映画『カメラを止めるな!』感想
予告編
↓
過去の感想文を投稿する記事【75】
うわー懐かしい。たしか口コミがキッカケでめちゃくちゃ話題になった本作。本文中にも「今年一番の話題作」なんて書いちゃってますが、あくまで当時の感想文のままなので、そこはご愛嬌。
というわけで本日投稿するのは、7月24日(月)にWOWOWにて放送予定の映画『カメラを止めるな!』の感想文ですー。そしてその翌日25日には、本作のリメイク作である『キャメラを止めるな!』も放送されるそうな。併せて観ても良いかもしれませんね。ちなみに両作品とも、8月にも放送予定なんだそうです。
噂に違わぬ面白さ
多分、今年一番の話題作ですよね。広めてくれた人達への感謝もそこそこに、改めて口コミの力を再認識させられます。大袈裟でも何でもなく正にアメリカンドリーム。宣伝力で劣ろうとも、その身一つ、地力さえあればここまで来られるんだ、という事実は映画業界をより一層盛り上げてくれるはず。ネタバレのレビューではありますが、観ていない方にはあまり意味がわからないとも思います。悪しからず。
そりゃあ序盤は戸惑いましたよ?「あれ、オレ観る作品間違えたかな?」ってくらいに笑。それはもう何もかもが、です。芝居、カメラワーク、謎の間、あやふやなメタフィクション感……etc. でも、全部回収してくれた! それが「全てを撮り終えた」という達成感と同時に襲ってくるから爽快感が半端じゃない。更にその着地が、主人公親子が物語序盤から抱えていた食い違いのような溝が埋まる瞬間でもあり、それが主人公のモノ作りのルーツ・根源とハッキリ繋がる瞬間でもあるんです。もうドラマとしての回収も完璧。この後味こそが、本作を超ヒット作へと押し上げた口コミを生み出した要因の一つだと思います。観終わった後の映画談義が盛り上がるのは、いわゆる良作である何よりの証。
本作の一番素敵な所は “映画作り” という作り手側の世界観をエンターテイメントに昇華させていること。そこに介在する、映画やモノ作りへの愛、敬意が窺えること。初見では「監督の想いかな? 脚本家の本音かな?」と言わんばかりに “作り手側の代弁” のように感じられた初っ端の監督のブチ切れセリフも、制作過程を経て本番の撮影として観る2回目のそのセリフは、「オレら(観客)の代弁してくれてる!」って気持ちにさせられるんです。全く同じシーンなのに、物語を踏まえることで新たな意味を孕んだシーンへと変貌させてくれる、こういった反復と変化の表現なんか凄く面白い。
そのセリフが、ある種の主張のようにも見えるのですが、登場人物たちのそれぞれが役割ごとに様々なクセのある主張をする中で、一番かっこいいスカッとする主張を主人公に言わせるあたりは素晴らしい。

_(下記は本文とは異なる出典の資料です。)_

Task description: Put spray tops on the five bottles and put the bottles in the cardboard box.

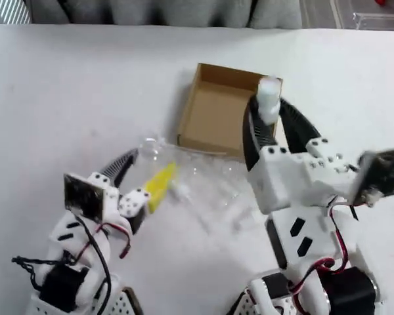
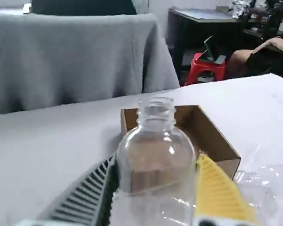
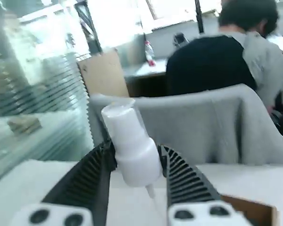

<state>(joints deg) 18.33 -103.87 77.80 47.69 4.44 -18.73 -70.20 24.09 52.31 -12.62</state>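
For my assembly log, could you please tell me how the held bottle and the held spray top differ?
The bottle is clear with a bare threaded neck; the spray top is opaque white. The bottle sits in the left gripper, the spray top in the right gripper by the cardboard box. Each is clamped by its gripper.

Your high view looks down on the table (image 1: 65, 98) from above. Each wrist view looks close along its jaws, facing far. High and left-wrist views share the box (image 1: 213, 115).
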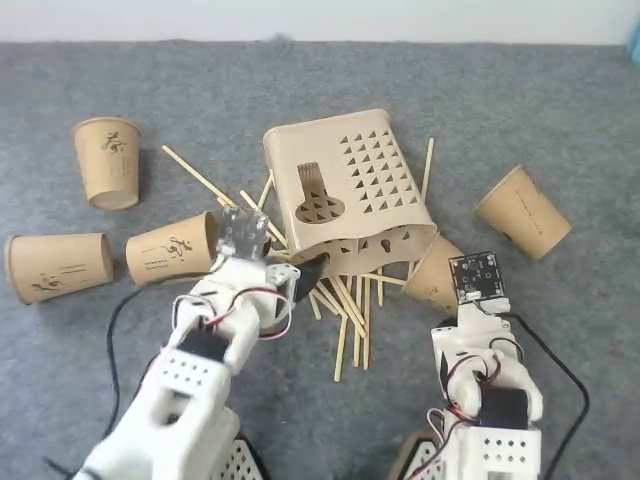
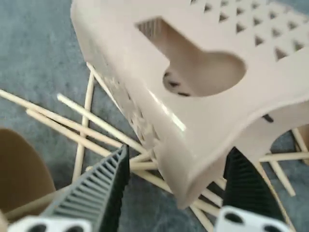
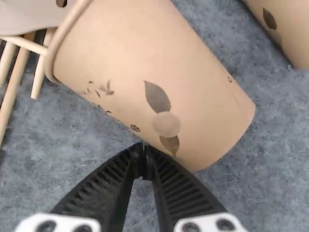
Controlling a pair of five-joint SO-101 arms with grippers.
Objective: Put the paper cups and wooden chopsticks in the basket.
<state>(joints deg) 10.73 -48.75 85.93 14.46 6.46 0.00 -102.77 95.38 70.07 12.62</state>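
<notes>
The beige basket point(image 1: 345, 185) lies tipped over on several wooden chopsticks point(image 1: 352, 310), its perforated underside facing up. My left gripper point(image 2: 179, 155) is open, its fingers straddling the basket's rim point(image 2: 193, 179) beside the handle cutout; in the high view it sits at the basket's near edge point(image 1: 305, 272). My right gripper point(image 3: 144, 151) is shut and empty, tips against the side of a paper cup point(image 3: 149, 77) lying next to the basket point(image 1: 435, 270). Other cups lie at the right point(image 1: 522, 212) and left point(image 1: 172, 248), point(image 1: 58, 265); one stands at the far left point(image 1: 108, 160).
Grey carpet point(image 1: 560, 110) covers the table. More chopsticks stick out behind the basket on the left point(image 1: 200, 178) and right point(image 1: 428, 168). Open carpet lies between the two arm bases and along the far side.
</notes>
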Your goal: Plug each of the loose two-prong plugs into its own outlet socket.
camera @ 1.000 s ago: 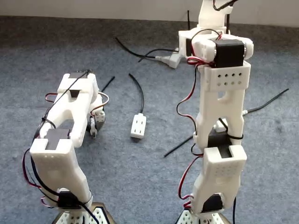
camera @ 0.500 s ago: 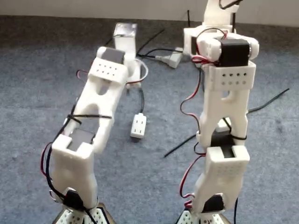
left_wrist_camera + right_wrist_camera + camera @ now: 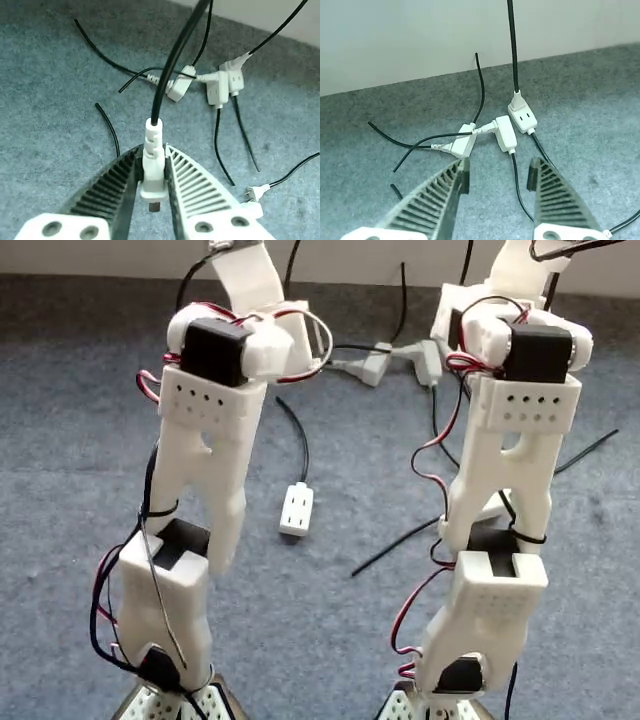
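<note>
Up and out goes the left pincer [image 3: 152,151], clamped on a plug [image 3: 153,174] between its fingers; best keep that squeeze firm and square the prongs to the socket [image 3: 218,92] beyond its tips, right pincer [image 3: 497,182] gaping.

Left arm [image 3: 205,470] and right arm [image 3: 505,480]: white moulded segments joined by black servo blocks [image 3: 215,348], each upper bracket pierced by rows of small holes [image 3: 205,400]. Red, black and white wires [image 3: 428,480] loop along the links. The fingers [image 3: 555,195] are pale, tapering and ribbed on their inner faces.
</note>
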`<move>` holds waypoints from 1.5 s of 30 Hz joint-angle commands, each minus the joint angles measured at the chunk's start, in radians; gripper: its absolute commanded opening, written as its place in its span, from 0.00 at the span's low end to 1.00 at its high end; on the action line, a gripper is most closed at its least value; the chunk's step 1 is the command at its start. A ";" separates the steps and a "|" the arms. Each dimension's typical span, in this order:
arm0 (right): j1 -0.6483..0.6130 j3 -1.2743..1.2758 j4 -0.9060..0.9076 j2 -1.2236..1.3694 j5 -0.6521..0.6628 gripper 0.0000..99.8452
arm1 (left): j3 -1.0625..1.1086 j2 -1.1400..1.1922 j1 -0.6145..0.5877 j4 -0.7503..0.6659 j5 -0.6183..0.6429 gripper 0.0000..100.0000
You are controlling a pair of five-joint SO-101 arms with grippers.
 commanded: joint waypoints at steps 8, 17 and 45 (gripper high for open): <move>-0.113 0.189 -0.068 -0.051 -0.029 0.07 | 0.117 -0.311 -0.085 0.017 0.094 0.01; -0.150 0.199 -0.022 -0.058 -0.029 0.06 | 0.550 -0.716 -0.081 -0.061 0.018 0.01; -0.401 0.246 0.160 -0.062 -0.084 0.01 | 2.103 -1.508 -0.133 -1.502 0.470 0.01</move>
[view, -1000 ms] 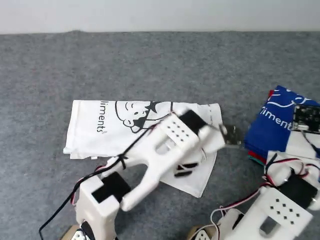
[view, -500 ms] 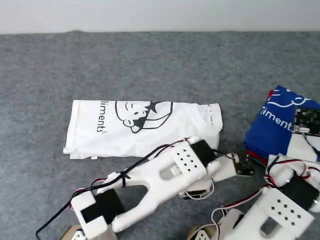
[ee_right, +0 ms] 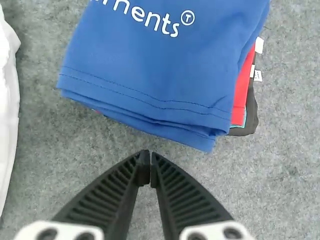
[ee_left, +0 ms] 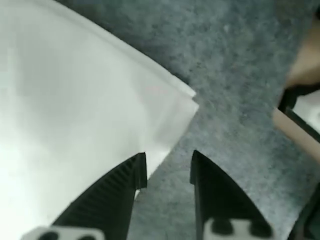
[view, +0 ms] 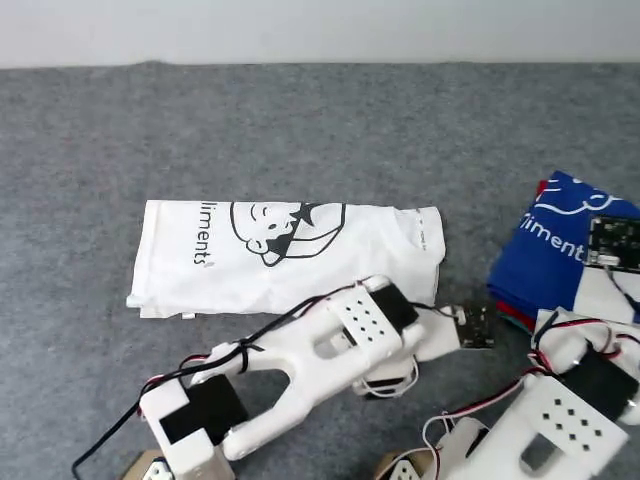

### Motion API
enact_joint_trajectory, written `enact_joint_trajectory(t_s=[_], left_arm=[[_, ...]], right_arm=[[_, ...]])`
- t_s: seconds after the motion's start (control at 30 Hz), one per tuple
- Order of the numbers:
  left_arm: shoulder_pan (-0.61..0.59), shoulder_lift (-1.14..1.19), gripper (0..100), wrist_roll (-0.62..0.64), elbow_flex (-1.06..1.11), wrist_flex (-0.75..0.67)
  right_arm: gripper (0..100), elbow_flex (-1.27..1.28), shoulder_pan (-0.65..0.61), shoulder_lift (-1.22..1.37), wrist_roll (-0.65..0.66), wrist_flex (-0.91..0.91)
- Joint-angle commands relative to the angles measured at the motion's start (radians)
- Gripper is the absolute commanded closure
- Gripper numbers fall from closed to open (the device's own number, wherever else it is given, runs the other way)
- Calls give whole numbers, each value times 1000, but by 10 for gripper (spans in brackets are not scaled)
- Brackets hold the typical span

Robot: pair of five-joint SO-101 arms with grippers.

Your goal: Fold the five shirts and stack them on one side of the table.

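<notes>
Left gripper [ee_left: 168, 167] is being held low over the near corner of the white shirt [ee_left: 75, 100]. Its jaws are a little apart and nothing is being pinched. One finger is sitting over the cloth edge, the other over the bare table [ee_left: 240, 75]. Right gripper [ee_right: 150, 161] is being held with its jaws pressed together on nothing, just short of the stack [ee_right: 165, 65], which is sitting at the right side of the table. A blue shirt is lying on top of it, with red and darker layers peeking out below.

The white shirt is lying mid-table as a long folded strip, to the left of the stack and not touching it.

Handling guess: it's thin, light and floppy, so no real weight is being dealt with. The layers are probably going to slide apart and sag if only the top one is being caught. The grey table looks fuzzy, so some drag is to be expected. Best bet is for the corner to be pinched through all layers, ideally with the end's other corner being taken too.
</notes>
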Motion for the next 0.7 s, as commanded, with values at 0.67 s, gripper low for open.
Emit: enact_joint_trajectory(t_s=[0.67], left_arm=[[-54,178,848,-5,-84,-91]], right_arm=[[987,-68,7,-25,9,67]])
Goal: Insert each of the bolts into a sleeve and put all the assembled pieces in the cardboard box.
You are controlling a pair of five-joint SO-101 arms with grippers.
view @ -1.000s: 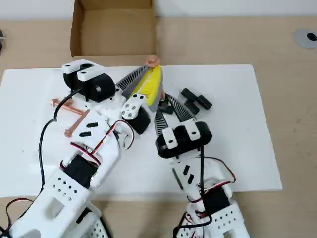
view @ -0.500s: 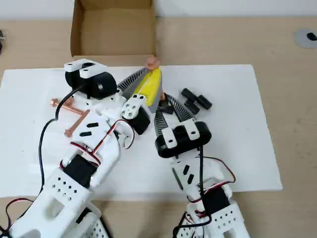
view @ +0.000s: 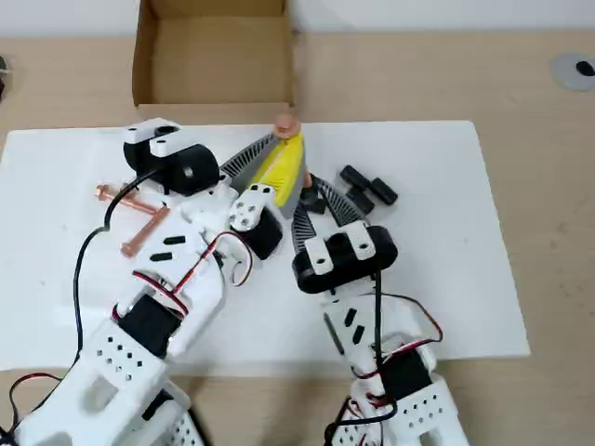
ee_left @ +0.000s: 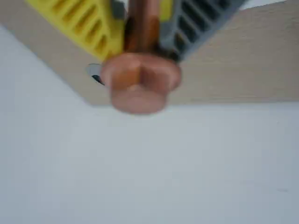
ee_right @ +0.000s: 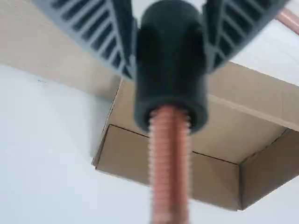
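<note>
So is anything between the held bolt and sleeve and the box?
Nothing visible. The bolt in the left gripper and the sleeve in the right gripper sit just off the box at its near right corner, with only a strip of table between. The loose sleeves and loose bolts lie off to the sides.

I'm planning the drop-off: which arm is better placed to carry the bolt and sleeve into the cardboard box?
Left, probably. The left pincer grips the bolt just short of the front wall of the cardboard box; the right pincer, shut on the sleeve, sits farther from it.
</note>
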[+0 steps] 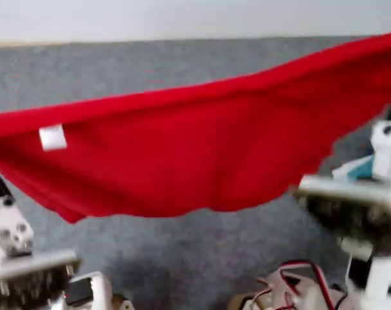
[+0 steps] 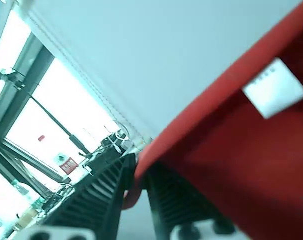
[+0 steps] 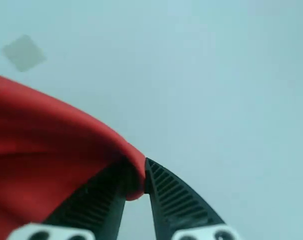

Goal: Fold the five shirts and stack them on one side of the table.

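Holding the red shirt (image 1: 202, 155) aloft, we pinch one edge in our left gripper (image 2: 139, 169) and another in our right gripper (image 3: 135, 169), both clamped tight on cloth. It stretches from nine o'clock to two o'clock above the grey table (image 1: 182, 64), its white tag (image 1: 52, 137) near nine.

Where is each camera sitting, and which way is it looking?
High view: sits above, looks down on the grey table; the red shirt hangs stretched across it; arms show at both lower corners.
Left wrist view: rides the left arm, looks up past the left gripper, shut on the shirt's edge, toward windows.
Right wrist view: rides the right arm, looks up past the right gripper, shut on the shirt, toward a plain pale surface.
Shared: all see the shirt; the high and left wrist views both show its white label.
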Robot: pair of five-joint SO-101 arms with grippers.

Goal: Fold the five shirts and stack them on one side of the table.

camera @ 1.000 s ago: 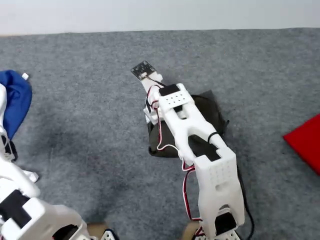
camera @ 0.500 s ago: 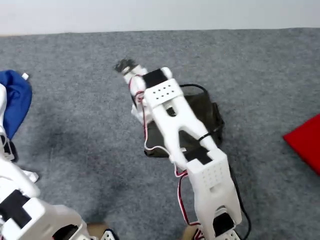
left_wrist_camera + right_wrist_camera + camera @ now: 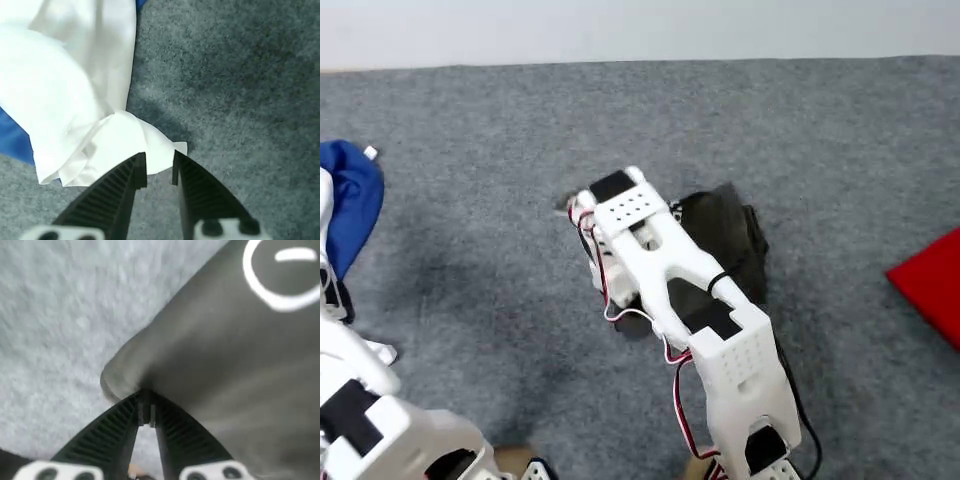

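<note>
Two arms stand at your grey table (image 3: pixel 470 130). Your right arm (image 3: pixel 670 270) stretches across the dark shirt (image 3: pixel 725 235), which lies bunched near the middle. From the right wrist, the right gripper (image 3: pixel 146 410) is pinched together on a folded edge of that dark shirt (image 3: pixel 225 365) — the cloth bulges out just past the tips, and a white ring mark (image 3: pixel 280 275) sits farther along the fabric.

Your left arm (image 3: pixel 370 420) sits at the near left corner. The left gripper (image 3: pixel 159 167) has its jaws a narrow gap apart, with a corner of the white shirt (image 3: pixel 60 85) lying right at the tips. That white shirt rests partly over a blue shirt (image 3: pixel 12 142), which you see at the table's left edge (image 3: pixel 350 200). A red shirt (image 3: pixel 930 285) lies at the right edge, well apart from the others.
</note>
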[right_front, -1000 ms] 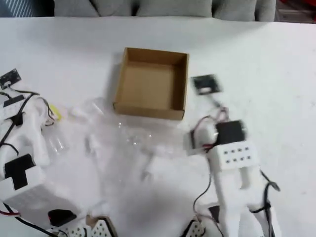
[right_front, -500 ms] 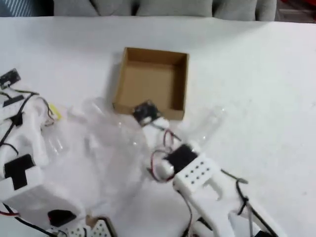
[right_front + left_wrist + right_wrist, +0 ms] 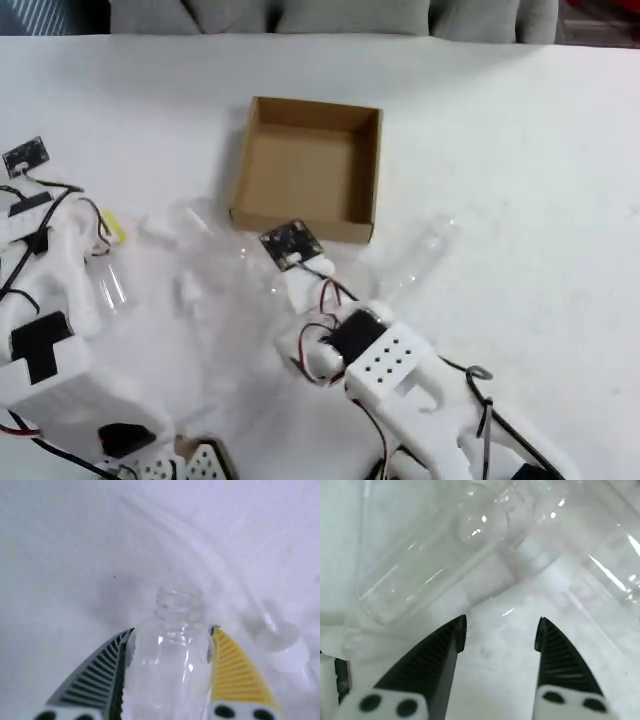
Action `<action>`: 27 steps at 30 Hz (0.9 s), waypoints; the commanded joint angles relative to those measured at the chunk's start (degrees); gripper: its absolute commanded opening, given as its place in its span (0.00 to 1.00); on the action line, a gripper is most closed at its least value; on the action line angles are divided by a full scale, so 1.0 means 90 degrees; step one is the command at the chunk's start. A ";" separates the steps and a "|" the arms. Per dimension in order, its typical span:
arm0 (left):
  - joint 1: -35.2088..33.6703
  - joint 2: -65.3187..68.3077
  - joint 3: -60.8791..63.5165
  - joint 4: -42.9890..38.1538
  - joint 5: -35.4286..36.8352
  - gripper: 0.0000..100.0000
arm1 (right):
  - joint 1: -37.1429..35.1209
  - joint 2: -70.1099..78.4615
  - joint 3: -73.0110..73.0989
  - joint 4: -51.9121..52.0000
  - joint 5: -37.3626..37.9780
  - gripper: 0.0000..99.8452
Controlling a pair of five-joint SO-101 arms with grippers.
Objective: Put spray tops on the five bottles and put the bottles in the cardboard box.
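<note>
The cardboard box point(image 3: 310, 170) stands open and empty at the table's middle back. Several clear bottles point(image 3: 230, 280) lie in a loose pile in front of it, and one more bottle point(image 3: 415, 255) lies off the box's front right corner. My left gripper point(image 3: 171, 630) is shut on a clear bottle point(image 3: 172, 655) whose threaded neck is bare. My right gripper point(image 3: 501, 622) stands open just above the pile, with a bottle point(image 3: 430, 565) lying beyond its fingertips and nothing between them. In the high view the right arm point(image 3: 390, 360) comes in from the front towards the pile.
The left arm point(image 3: 50, 260) with its cables takes up the table's left edge. Whitish plastic pieces point(image 3: 280, 640) lie among the bottles; whether they are spray tops I cannot tell. The table to the right of and behind the box is bare white.
My right arm has swung left, from beside the box's right front corner to the bottle pile. A bottle shows where that arm was. The left arm has hardly moved.
</note>
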State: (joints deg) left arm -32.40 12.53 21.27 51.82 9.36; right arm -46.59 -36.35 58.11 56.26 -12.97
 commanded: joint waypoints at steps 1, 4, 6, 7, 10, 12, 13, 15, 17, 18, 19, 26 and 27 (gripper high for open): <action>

映画作りへの色んな敬意が詰まっている本作は、結果としては面白さのフリのようになってしまった『ワンカット・オブ・ザ・デッド』そのものに対しても同様にリスペクトが窺い知れます。“追いかけられると途中で必ず転ぶ”、“急いでいる時に限って車が動かない(本作では車のキーが見つからない)”、“助けを呼べない(圏外)”、“単独行動したものから死んでいくというお約束” などなど……。(主にB級)ホラー作品の鉄板法則を幾つも抑えているあたりは、おそらくそういった作品群へのオマージュ。エンドロールに撮影風景が流れるのも本当に素敵です。